Go through the material below and state how many lines include "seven", giving the number only.

● ● ● ● ● ● ●

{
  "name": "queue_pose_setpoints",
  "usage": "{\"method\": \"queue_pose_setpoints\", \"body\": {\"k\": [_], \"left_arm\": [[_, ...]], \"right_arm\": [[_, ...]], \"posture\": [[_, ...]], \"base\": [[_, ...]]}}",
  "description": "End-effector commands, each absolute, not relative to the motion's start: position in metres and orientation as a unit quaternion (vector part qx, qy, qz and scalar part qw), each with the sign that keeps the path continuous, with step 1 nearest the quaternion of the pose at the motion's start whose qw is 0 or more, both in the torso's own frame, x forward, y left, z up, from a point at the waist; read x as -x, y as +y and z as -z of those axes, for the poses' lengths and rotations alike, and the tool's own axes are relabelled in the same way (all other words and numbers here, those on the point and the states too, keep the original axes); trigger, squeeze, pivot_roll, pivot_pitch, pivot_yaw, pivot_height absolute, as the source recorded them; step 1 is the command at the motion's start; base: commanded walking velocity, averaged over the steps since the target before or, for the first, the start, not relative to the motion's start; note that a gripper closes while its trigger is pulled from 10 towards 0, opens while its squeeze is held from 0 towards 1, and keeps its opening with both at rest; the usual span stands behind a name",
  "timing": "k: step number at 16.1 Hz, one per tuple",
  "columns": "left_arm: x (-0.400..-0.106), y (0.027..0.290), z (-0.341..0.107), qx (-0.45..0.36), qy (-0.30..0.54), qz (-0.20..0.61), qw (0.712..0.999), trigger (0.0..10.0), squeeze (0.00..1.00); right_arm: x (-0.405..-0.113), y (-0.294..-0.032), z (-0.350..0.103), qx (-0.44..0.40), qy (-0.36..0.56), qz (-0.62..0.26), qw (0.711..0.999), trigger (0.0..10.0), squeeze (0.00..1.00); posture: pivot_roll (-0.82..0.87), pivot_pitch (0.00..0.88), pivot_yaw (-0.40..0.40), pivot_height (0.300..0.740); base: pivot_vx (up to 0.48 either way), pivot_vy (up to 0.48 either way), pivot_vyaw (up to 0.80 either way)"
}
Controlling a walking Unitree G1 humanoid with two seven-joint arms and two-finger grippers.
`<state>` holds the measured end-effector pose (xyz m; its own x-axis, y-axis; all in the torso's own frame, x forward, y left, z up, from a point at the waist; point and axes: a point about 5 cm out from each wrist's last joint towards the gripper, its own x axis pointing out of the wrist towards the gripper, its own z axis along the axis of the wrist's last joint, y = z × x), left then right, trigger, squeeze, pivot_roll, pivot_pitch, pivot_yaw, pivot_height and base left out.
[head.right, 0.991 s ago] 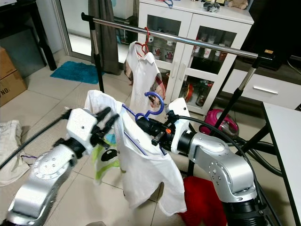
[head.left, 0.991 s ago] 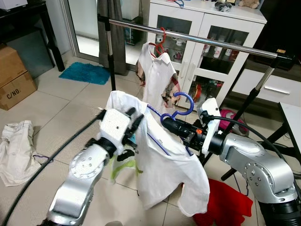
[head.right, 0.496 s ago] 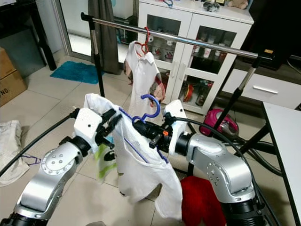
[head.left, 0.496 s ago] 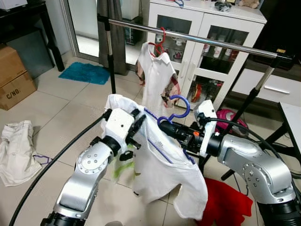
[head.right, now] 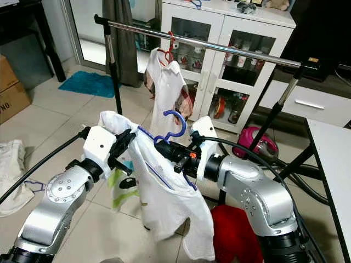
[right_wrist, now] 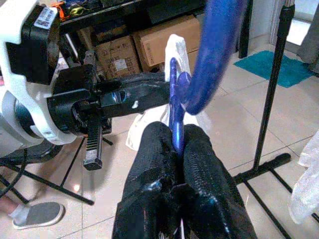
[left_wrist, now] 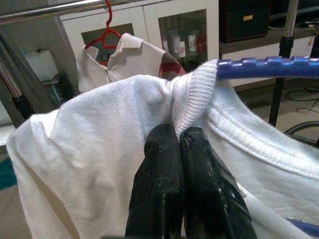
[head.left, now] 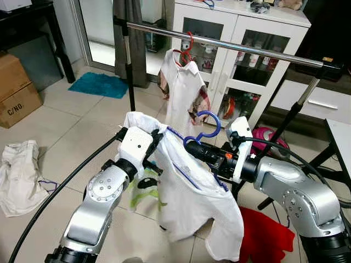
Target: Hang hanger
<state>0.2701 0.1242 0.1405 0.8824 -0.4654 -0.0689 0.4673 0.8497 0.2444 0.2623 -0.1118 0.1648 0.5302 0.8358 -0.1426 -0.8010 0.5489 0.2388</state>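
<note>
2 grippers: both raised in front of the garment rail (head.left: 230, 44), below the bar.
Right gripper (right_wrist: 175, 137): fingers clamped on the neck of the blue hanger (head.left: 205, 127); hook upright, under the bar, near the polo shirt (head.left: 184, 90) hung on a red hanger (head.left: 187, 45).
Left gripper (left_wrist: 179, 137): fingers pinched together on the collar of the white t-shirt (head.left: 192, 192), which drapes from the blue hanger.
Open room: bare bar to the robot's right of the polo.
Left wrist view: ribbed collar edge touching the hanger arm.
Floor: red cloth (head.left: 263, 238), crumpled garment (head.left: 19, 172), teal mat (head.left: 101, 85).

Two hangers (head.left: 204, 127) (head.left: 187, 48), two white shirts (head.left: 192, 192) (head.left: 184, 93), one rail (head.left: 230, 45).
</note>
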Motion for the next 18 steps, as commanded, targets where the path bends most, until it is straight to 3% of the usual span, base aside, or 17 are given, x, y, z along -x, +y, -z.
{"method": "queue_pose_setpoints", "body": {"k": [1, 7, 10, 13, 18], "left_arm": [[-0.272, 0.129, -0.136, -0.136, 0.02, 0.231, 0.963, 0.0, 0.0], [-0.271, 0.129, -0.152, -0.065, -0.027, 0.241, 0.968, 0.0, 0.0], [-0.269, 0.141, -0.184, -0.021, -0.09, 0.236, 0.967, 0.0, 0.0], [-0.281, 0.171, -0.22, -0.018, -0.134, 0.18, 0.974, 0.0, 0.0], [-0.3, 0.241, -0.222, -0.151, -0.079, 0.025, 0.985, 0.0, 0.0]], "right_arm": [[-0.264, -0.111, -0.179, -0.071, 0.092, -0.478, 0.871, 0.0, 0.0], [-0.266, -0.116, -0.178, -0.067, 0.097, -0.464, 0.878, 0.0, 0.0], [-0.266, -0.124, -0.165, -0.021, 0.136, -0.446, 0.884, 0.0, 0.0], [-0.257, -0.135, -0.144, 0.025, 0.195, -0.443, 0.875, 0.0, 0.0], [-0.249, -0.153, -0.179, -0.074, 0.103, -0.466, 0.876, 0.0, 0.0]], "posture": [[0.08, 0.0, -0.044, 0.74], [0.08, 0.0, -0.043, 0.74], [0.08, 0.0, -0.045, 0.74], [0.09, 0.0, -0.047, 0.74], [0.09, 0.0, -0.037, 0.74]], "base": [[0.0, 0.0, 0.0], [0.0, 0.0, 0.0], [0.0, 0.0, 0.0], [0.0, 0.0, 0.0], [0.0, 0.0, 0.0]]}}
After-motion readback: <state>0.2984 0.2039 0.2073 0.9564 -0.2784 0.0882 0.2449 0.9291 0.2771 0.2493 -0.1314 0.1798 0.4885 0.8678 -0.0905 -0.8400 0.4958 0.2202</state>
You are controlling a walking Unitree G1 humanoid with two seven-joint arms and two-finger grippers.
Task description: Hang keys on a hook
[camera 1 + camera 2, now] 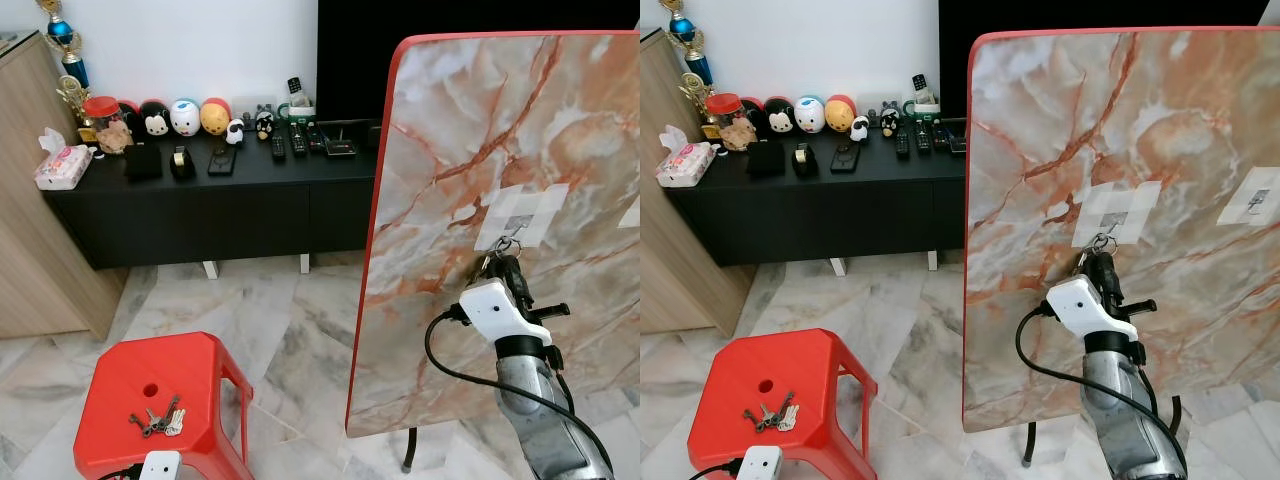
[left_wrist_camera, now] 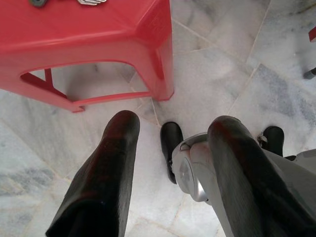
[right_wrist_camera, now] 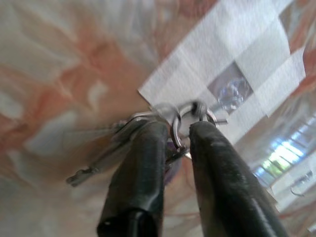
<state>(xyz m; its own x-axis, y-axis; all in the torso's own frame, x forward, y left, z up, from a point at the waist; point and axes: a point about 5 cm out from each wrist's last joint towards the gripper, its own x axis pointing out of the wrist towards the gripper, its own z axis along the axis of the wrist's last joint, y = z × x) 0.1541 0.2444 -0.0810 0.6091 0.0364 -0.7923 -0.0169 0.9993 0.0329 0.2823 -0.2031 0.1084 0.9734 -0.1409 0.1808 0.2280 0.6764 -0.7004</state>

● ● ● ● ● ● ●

* [Result] 2